Israel avanza sin freno en territorio sirio
Este sábado, vehículos y tanques israelíes penetraron nuevamente en la provincia de Quneitra, sur de Siria, realizando registros domiciliarios en Saida al-Hanout y zonas cercanas sin informar arrestos inmediatos, según la agencia oficial Sana.
Una escalada constante con consecuencias ignoradas
Los operativos no son aislados. Desde la caída del gobierno de Bashar al-Assad en diciembre de 2024, Israel declaró el fin del Acuerdo de Separación de 1974 y ocupó la zona de amortiguamiento siria. La presencia militar se ha fortalecido mediante allanamientos, detenciones e instalación de puestos de control, afectando incluso a civiles, incluidos menores y pastores.
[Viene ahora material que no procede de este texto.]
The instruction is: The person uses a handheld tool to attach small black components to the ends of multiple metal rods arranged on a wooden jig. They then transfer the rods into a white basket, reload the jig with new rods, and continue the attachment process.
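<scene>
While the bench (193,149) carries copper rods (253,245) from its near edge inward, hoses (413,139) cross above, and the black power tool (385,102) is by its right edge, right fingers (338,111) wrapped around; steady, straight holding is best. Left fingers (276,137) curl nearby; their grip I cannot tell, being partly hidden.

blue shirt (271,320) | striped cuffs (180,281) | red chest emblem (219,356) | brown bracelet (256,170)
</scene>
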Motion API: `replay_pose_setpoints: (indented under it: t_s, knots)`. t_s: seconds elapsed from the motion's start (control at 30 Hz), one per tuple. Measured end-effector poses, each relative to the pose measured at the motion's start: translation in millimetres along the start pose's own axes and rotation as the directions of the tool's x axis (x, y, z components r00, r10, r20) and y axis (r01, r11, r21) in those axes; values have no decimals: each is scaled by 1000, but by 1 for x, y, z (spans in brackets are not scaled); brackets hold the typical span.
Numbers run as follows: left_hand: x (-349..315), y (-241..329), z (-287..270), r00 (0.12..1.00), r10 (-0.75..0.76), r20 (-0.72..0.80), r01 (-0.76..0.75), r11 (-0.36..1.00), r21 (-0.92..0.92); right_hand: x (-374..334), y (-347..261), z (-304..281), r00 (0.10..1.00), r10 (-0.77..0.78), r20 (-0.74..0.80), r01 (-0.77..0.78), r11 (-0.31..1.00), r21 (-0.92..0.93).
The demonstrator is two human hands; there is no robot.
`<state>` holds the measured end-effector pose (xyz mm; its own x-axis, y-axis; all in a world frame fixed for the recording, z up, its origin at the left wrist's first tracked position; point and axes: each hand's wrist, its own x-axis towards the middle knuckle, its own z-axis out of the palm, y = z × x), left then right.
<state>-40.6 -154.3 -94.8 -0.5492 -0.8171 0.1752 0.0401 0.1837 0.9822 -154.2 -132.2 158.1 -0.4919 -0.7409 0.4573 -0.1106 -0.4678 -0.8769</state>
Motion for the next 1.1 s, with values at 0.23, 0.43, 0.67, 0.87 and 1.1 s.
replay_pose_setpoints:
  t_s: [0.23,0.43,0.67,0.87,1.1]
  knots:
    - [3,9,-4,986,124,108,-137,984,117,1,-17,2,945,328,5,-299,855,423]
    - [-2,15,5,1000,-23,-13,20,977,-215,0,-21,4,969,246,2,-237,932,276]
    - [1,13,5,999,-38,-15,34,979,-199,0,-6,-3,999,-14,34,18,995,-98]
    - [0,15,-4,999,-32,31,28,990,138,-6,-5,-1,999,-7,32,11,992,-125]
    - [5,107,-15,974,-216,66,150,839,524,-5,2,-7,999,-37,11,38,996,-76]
Una reconfiguración con impacto directo en la seguridad regional
Israel justifica estas acciones como necesarias para establecer una zona de seguridad ante el vacío de poder y la amenaza yihadista, pese a la falta de amenazas directas de la administración siria actual. Esta estrategia militar cambia el escenario de la región, creando una ocupación de facto que afecta la soberanía siria y altera las dinámicas de poder en Medio Oriente.
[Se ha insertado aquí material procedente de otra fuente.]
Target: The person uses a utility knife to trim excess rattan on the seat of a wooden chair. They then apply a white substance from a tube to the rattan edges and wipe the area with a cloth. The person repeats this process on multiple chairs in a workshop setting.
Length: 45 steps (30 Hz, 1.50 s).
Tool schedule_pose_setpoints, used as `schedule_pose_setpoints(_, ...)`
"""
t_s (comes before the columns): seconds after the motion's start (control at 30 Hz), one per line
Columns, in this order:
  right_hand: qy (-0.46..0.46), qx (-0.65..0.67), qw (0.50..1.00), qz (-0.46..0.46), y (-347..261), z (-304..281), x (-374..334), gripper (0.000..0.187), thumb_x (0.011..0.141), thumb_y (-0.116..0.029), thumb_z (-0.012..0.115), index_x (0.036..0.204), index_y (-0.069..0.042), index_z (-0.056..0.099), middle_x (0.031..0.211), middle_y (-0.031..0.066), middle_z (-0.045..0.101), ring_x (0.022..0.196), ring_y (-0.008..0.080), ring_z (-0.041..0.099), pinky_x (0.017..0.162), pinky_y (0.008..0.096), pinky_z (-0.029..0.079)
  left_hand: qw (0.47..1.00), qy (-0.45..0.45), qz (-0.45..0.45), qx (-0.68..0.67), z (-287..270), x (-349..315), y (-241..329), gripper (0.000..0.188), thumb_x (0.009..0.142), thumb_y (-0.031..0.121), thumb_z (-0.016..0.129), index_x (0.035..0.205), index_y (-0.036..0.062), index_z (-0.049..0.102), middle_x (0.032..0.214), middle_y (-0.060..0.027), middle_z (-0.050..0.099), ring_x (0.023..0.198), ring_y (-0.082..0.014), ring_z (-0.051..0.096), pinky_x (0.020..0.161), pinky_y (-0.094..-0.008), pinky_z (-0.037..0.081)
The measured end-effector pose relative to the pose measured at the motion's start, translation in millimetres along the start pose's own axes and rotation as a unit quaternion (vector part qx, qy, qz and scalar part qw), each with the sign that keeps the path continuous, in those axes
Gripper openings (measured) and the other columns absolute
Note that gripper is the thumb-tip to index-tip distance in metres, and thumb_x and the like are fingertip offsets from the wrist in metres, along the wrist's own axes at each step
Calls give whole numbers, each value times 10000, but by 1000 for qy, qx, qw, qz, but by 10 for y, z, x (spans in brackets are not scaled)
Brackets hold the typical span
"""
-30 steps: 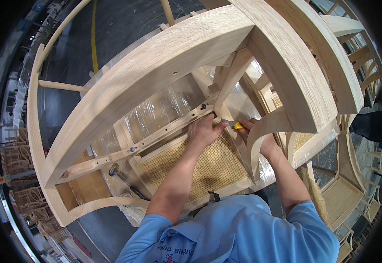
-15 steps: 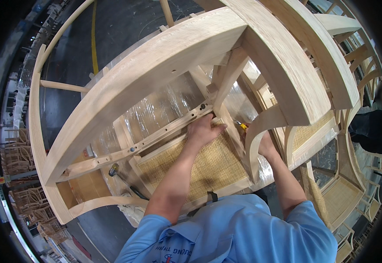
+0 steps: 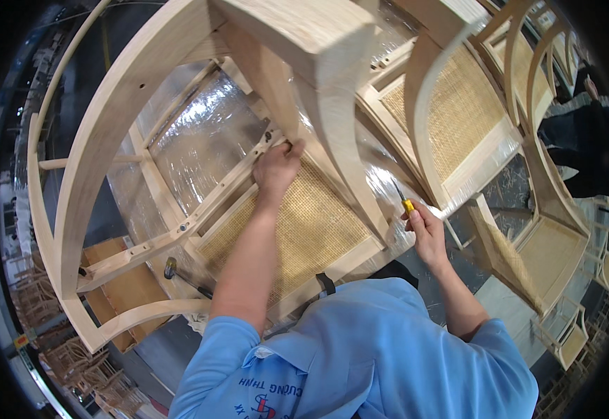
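Note:
A wooden chair frame (image 3: 96, 150) lies before me, with a woven cane seat panel (image 3: 311, 223) in its pale wooden border. My left hand (image 3: 276, 170) is at the panel's far corner, beside a wooden rail (image 3: 228, 183) with several drilled holes. Its fingers are curled in there; what they pinch, if anything, is hidden. To the right of the chair's curved leg (image 3: 339, 133), my right hand (image 3: 427, 234) is closed around a screwdriver (image 3: 408, 205) with a yellow and black handle. The thin shaft points up and away, touching nothing that I can see.
Another tool with a dark handle (image 3: 170, 268) lies left of the panel. Clear plastic film (image 3: 210, 133) covers the surface under the frame. More cane-seated chairs (image 3: 451, 105) stand to the right, where a person in dark clothes (image 3: 577, 136) is. Cardboard (image 3: 126, 279) shows at lower left.
My right hand has come out from behind the curved leg with the screwdriver, back toward me. My left hand stays at the panel corner. The whole view has shifted and turned.

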State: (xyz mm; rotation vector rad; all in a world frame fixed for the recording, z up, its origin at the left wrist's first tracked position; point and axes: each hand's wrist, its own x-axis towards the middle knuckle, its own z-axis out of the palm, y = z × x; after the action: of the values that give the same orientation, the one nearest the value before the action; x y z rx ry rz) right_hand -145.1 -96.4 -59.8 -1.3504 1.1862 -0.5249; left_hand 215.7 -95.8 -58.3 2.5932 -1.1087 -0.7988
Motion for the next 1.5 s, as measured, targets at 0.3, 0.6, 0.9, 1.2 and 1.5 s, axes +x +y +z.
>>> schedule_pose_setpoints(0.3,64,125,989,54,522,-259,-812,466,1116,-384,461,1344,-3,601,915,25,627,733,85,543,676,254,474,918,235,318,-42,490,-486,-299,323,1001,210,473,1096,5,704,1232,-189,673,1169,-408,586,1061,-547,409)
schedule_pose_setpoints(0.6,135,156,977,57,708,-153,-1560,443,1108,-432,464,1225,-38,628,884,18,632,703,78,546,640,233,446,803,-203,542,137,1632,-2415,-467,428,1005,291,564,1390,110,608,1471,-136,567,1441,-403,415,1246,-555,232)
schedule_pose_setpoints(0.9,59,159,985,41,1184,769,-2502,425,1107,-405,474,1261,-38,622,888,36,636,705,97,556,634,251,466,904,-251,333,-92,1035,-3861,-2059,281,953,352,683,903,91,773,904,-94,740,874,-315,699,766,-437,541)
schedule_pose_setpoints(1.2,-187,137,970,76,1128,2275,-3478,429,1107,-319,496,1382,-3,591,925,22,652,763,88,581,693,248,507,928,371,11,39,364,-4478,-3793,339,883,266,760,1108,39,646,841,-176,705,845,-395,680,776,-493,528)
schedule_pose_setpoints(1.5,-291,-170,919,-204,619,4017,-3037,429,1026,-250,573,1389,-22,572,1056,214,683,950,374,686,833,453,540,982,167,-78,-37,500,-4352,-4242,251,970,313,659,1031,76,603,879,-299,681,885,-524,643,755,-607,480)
¿Qué sigue tras esta escalada?
Con negociaciones entre Israel y Siria estancadas por la insistencia israelí en mantener presencia militar, la estabilidad de la región queda en duda. La consolidación de fuerzas israelíes en territorio sirio puede abrir un camino a enfrentamientos prolongados o nuevas alianzas, mientras el orden regional se redefine bajo presiones militares sin consenso internacional.